The play’s initial critical reception was mixed. The shagginess of the script—which Hansberry had become too ill to properly revise—wasn’t lost on reviewers: “There are, in brief, many good things scattered through The Sign in Sidney Brustein’s Window,” Howard Taubman wrote in The New York Times. “But the truth must be faced that Miss Hansberry’s play lacks concision and cohesion.” Others objected to its tone. But what most seemed to be asking, directly or indirectly, was how this play—about (mostly) white people butting heads with one another and themselves—could come from the same woman who authored A Raisin in the Sun, that perfect jewel of a story about a Black Chicago family dreaming of a better life.

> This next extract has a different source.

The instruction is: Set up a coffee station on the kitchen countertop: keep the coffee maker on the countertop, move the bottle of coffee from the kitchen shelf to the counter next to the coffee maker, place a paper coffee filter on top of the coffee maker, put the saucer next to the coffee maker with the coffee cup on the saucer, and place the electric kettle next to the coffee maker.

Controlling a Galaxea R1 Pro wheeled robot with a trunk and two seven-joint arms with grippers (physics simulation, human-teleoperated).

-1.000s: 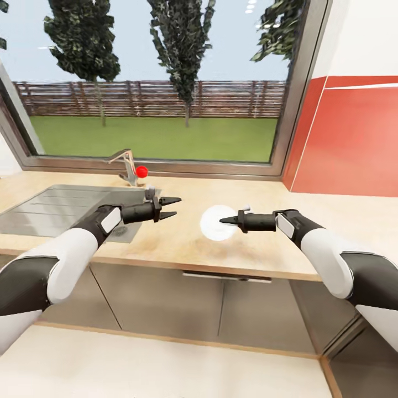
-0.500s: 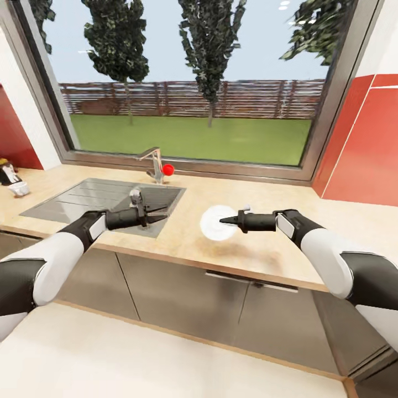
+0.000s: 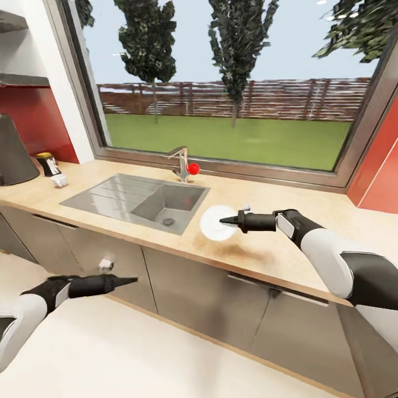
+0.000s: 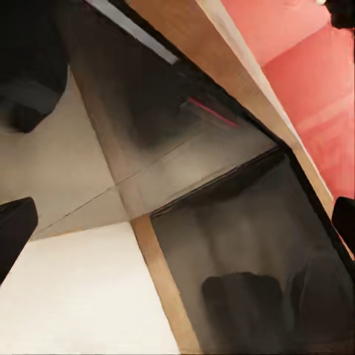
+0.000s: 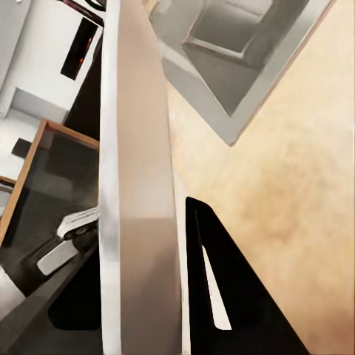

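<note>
Panning left over the past second, my head camera has brought the far end of the kitchen countertop (image 3: 260,251) into frame, and my left arm has dropped from above the sink to hang below the worktop's front edge, before the grey cabinet fronts (image 3: 204,287). From the head view, the left gripper (image 3: 128,281) tapers to one dark point, its fingers drawn together on nothing. My right gripper (image 3: 222,220) is pinched on the rim of the saucer (image 3: 213,223), a flat white disc seen edge-lit over the beige wood grain, just beside the brushed-steel sink (image 3: 119,193). A bent tap with a red ball (image 3: 193,168) stands behind the basin. Far along the counter sit the bottle of coffee (image 3: 48,164), dark with a yellow-gold lid and a white label too small for me to read, and close beside it the small white coffee cup (image 3: 58,179). A dark sloping shape (image 3: 14,152) is cut off at the frame edge, and the thin grey kitchen shelf (image 3: 22,80) runs along the red wall above it.

From the left wrist view: glossy dark cabinet panels (image 4: 222,244), a tan plinth strip and pale floor (image 4: 74,296).

From the right wrist view: the saucer (image 5: 137,192) as a smooth pale band between my fingers, one black wedge-shaped fingertip (image 5: 229,296) against it, over mottled worktop (image 5: 296,163).
</note>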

A scrappy fundraising effort marshaled by Nemiroff, his producing partners, and well-wishers such as Shelley Winters, Anne Bancroft, Mel Brooks, and Baldwin kept The Sign on through the holidays, generating just enough buzz to make it a minor hit. But after Hansberry died, on the morning of January 12, 1965, the show went dark for good.
Now, after nearly 60 years, several rounds of revisions, and two successful recent stagings—at the Oregon Shakespeare Festival in 2014 and the Goodman Theatre in Chicago in 2016—The Sign’s first major New York production since its original run is due to open at the Brooklyn Academy of Music’s Harvey Theater this February, led by Oscar Isaac as Sidney and Rachel Brosnahan as Iris.